### MATERIAL SHOWN

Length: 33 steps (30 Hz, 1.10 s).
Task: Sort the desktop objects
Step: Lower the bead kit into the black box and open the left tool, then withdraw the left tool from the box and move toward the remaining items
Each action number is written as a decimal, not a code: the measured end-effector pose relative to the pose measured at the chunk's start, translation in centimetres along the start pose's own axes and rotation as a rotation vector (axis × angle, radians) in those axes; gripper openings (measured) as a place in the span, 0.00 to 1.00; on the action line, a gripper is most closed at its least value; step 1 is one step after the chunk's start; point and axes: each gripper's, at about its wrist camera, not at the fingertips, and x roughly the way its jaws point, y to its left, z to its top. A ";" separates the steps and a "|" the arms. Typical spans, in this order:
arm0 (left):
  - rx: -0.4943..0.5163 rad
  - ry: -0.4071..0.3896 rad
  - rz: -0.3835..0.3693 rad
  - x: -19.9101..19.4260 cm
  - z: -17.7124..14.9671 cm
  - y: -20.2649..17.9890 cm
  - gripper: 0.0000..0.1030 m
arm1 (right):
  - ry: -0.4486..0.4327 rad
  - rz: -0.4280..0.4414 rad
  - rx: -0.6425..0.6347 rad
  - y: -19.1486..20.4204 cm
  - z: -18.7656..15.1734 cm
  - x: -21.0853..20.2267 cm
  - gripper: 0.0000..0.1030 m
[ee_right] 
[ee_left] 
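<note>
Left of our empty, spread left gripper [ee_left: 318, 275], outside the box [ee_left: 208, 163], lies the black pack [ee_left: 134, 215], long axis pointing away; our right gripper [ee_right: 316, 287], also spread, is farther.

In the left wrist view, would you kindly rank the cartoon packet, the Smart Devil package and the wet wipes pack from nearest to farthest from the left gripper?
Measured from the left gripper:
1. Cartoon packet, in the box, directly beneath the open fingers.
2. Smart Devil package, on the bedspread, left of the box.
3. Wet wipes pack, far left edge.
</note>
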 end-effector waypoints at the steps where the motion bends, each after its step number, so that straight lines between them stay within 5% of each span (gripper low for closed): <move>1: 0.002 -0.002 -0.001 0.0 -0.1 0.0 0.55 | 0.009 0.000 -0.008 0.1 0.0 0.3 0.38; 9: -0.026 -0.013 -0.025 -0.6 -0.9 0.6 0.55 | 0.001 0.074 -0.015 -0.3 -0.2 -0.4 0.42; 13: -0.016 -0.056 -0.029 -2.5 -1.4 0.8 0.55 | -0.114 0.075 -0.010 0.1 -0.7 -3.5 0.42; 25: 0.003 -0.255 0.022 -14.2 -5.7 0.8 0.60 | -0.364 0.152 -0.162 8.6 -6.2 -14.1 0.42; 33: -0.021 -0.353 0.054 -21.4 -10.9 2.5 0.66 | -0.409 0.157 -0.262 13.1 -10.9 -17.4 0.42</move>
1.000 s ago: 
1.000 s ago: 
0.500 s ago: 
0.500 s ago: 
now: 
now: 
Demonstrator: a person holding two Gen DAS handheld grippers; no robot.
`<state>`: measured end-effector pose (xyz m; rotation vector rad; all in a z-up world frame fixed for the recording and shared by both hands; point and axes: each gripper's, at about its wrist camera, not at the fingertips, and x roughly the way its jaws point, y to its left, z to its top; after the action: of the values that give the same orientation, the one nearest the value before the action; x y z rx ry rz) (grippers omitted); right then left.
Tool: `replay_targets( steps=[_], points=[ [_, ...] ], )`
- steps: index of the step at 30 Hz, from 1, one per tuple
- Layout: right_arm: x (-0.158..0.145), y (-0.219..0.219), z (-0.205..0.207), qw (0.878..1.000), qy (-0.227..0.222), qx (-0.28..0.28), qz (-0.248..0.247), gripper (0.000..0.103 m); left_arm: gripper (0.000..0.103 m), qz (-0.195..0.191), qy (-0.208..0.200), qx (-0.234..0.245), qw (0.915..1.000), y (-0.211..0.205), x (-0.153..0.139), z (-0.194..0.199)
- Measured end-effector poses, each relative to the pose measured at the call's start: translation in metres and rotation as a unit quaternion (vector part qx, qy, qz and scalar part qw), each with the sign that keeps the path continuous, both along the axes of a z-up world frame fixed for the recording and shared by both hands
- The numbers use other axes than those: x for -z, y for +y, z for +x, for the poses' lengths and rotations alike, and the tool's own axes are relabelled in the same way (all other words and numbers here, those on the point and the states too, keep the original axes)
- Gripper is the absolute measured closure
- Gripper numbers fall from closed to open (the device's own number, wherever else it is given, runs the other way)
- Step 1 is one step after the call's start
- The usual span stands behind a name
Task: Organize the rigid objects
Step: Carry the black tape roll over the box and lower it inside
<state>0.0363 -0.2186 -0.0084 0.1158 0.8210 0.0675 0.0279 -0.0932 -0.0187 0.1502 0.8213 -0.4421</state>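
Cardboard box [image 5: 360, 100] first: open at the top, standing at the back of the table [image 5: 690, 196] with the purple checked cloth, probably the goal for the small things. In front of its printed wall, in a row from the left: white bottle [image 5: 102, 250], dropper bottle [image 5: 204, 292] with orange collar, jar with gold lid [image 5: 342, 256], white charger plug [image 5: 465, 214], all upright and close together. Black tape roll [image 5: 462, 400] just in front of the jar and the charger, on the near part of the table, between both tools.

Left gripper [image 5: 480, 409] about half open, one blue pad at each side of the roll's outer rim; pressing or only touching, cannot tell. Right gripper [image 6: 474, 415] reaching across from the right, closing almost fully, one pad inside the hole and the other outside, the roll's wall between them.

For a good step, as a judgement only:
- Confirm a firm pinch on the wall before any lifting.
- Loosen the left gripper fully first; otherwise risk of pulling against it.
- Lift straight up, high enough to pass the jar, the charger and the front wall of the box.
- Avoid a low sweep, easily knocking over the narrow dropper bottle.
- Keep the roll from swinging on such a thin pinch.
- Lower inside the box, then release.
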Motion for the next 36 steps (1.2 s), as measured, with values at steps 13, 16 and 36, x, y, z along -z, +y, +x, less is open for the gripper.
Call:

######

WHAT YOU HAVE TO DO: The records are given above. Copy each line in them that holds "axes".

OUTPUT:
Each action number is written as a decimal, not a code: the measured end-effector pose relative to the pose measured at the chunk's start, translation in centimetres along the start pose's own axes and rotation as a rotation vector (axis × angle, radians) in those axes; gripper openings (measured) as a place in the span, 0.00 to 1.00; on the action line, a gripper is most closed at its least value; step 1 is one step after the chunk's start; point and axes: each gripper's, at about its wrist camera, not at the fingertips, and x roughly the way its jaws point, y to its left, z to its top. A ";" separates the steps and a "|" the arms. Typical spans, in this order:
`<state>`: measured end-effector pose (xyz m; rotation vector rad; all in a z-up world frame fixed for the recording and shared by both hands; point and axes: each gripper's, at about its wrist camera, not at the fingertips, and x roughly the way its jaws point, y to its left, z to its top; after the action: of the values that give the same orientation, the one nearest the value before the action; x y z rx ry rz) (grippers omitted); right then left.
- Measured end-effector poses, each relative to the pose measured at the call's start: translation in metres and rotation as a unit quaternion (vector part qx, qy, qz and scalar part qw), each with the sign that keeps the path continuous, both along the axes of a z-up world frame fixed for the recording and shared by both hands
- The numbers use other axes than those: x for -z, y for +y, z for +x, for the poses' lengths and rotations alike, and the tool's own axes are relabelled in the same way (all other words and numbers here, those on the point and the states too, keep the original axes)

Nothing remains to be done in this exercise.